*** Opening Available data ***
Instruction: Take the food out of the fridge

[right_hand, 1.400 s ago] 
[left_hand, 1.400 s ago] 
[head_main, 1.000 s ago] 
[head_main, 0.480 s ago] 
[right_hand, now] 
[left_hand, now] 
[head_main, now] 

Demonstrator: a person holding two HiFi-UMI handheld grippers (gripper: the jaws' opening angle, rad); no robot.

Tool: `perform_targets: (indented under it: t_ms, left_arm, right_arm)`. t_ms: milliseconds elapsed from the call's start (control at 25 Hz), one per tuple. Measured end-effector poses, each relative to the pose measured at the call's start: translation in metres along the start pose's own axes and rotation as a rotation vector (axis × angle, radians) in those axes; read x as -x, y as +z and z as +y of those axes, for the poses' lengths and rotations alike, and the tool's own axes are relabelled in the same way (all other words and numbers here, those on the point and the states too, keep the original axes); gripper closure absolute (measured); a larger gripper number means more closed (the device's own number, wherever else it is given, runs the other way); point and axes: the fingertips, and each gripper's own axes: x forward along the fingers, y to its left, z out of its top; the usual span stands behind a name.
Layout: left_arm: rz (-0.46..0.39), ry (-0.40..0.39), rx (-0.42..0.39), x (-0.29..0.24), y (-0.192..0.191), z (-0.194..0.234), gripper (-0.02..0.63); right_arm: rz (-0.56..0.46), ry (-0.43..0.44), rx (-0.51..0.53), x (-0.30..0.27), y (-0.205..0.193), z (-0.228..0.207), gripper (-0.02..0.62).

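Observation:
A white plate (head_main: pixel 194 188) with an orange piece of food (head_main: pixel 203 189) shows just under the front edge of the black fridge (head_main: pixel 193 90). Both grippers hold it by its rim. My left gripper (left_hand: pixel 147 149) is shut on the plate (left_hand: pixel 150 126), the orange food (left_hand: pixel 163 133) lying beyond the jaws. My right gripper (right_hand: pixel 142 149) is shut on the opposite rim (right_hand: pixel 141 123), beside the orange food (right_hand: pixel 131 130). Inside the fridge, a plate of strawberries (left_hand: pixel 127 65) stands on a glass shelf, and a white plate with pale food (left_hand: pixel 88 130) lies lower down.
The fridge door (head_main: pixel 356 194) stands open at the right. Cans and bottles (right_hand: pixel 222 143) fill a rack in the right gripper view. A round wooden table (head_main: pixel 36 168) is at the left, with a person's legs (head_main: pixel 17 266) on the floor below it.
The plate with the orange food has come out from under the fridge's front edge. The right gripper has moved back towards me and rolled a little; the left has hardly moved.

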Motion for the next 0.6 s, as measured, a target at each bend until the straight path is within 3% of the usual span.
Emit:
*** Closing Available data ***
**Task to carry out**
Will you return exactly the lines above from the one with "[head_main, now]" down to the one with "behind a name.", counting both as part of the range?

**Task output**
[head_main, now] 

Demonstrator: a person holding two HiFi-UMI handheld grippers (gripper: the jaws' opening angle, rad); no robot.

Tool: `perform_targets: (indented under it: t_ms, left_arm, right_arm)`. t_ms: milliseconds elapsed from the call's start (control at 25 Hz), one per tuple. Measured end-effector poses, each relative to the pose measured at the call's start: translation in metres along the start pose's own axes and rotation as a rotation vector (axis × angle, radians) in those axes; read x as -x, y as +z and z as +y of those axes, for the poses' lengths and rotations alike, and the tool's own axes are relabelled in the same way (all other words and numbers here, those on the point and the states too, keep the original axes); gripper closure absolute (measured); a larger gripper number means more closed (the device's own number, wherever else it is given, runs the other way); point and axes: the fingertips, and each gripper's own axes: x forward along the fingers, y to its left, z out of its top; the usual span stands behind a name.

The exercise ends with this answer.